Take the material below and extract the lines from the one with "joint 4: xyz" through the one with "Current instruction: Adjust", word for word, without pictures.

━━━━

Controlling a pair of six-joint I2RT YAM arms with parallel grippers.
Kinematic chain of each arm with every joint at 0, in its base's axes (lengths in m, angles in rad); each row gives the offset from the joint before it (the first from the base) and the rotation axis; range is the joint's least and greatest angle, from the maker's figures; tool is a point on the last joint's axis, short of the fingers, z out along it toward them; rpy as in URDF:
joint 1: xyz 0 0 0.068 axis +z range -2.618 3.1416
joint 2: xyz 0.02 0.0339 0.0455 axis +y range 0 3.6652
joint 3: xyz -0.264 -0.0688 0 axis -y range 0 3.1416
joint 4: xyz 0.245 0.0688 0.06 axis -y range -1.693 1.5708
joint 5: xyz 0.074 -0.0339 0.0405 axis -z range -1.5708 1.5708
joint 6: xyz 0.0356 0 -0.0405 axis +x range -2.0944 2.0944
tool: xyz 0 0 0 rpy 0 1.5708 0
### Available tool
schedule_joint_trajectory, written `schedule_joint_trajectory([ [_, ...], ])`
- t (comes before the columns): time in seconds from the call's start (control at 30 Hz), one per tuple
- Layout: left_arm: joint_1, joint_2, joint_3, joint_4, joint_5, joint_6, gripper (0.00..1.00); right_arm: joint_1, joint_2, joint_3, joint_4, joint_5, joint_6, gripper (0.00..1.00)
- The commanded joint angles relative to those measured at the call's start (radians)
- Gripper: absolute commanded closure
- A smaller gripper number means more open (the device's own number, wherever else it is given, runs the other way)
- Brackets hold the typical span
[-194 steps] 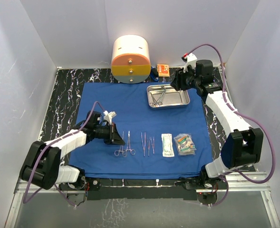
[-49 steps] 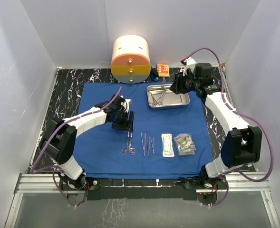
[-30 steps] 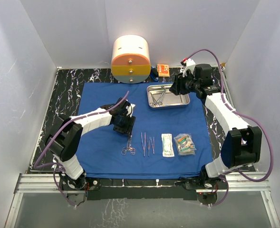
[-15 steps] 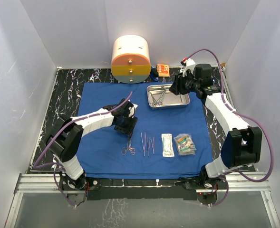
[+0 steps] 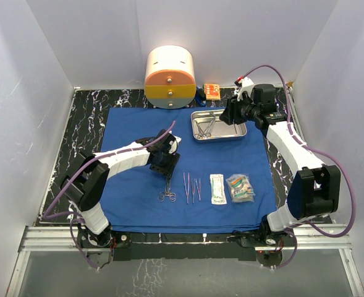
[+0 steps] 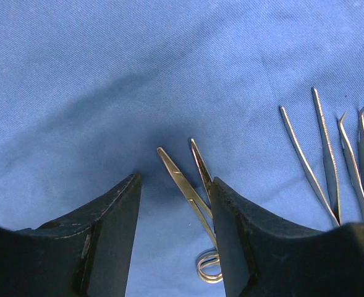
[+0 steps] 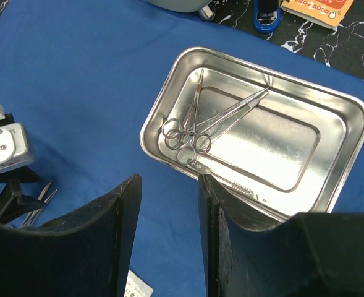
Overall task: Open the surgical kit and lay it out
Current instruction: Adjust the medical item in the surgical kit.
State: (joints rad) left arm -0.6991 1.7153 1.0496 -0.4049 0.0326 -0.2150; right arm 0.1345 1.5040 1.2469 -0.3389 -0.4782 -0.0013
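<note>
While the blue cloth [image 5: 132, 130] already lies open and flat on the bench [image 5: 86, 124], you are in the laying-out step, as I judge it: your left claw [image 6: 175, 180] sits low over the cloth with its jaws spread, pinching nothing. Ring-handled forceps [image 6: 182, 185] lie flat on the cloth between those jaws, close against the right-hand finger, tips pointing ahead of the claw and finger-rings back under it; whether the finger actually touches the steel I cannot tell. Just to the claw's right the tweezers [image 6: 325, 158] lie in a neat row, and beyond them the two clear packets [image 5: 240, 187]. Your right claw [image 7: 169, 179] hangs above the steel tray [image 7: 274, 145], also spread and empty, with the tray ahead of and below it; two ringed instruments [image 7: 191, 133] lie crossed at the tray end nearest that claw. The next move, to my mind, calls for raising the left claw straight up so neither finger drags the forceps out of line, then lowering the right claw onto the crossed pair, closing on one shank only, since the tangled rings may lift both together.
</note>
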Motion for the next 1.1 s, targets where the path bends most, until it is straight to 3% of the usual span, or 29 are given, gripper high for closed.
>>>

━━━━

-- Reply to the task --
joint 4: xyz 0.245 0.0688 0.06 axis -y range -1.693 1.5708
joint 5: xyz 0.074 -0.0339 0.0405 axis -z range -1.5708 1.5708
joint 6: xyz 0.0356 0 -0.0405 axis +x range -2.0944 2.0944
tool: xyz 0 0 0 rpy 0 1.5708 0
### Available tool
schedule_joint_trajectory, written `schedule_joint_trajectory([ [_, ...], ])`
- t (comes before the columns): time in seconds from the call's start (control at 30 Hz), one per tuple
- Layout: left_arm: joint_1, joint_2, joint_3, joint_4, joint_5, joint_6, gripper (0.00..1.00); right_arm: joint_1, joint_2, joint_3, joint_4, joint_5, joint_6, gripper (0.00..1.00)
- The commanded joint angles relative to those measured at the call's start (radians)
- Gripper: absolute commanded closure
- A smaller gripper number means more open (the device's own number, wherever else it is given, runs the other way)
- Brackets hold the typical span
[-194 steps] 
[-49 steps] 
[-30 steps] 
[-15 steps] 
[+0 steps] 
[+0 steps] 
[+0 steps] 
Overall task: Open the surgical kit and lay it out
Current instruction: Adjust the medical item in the surgical kit.

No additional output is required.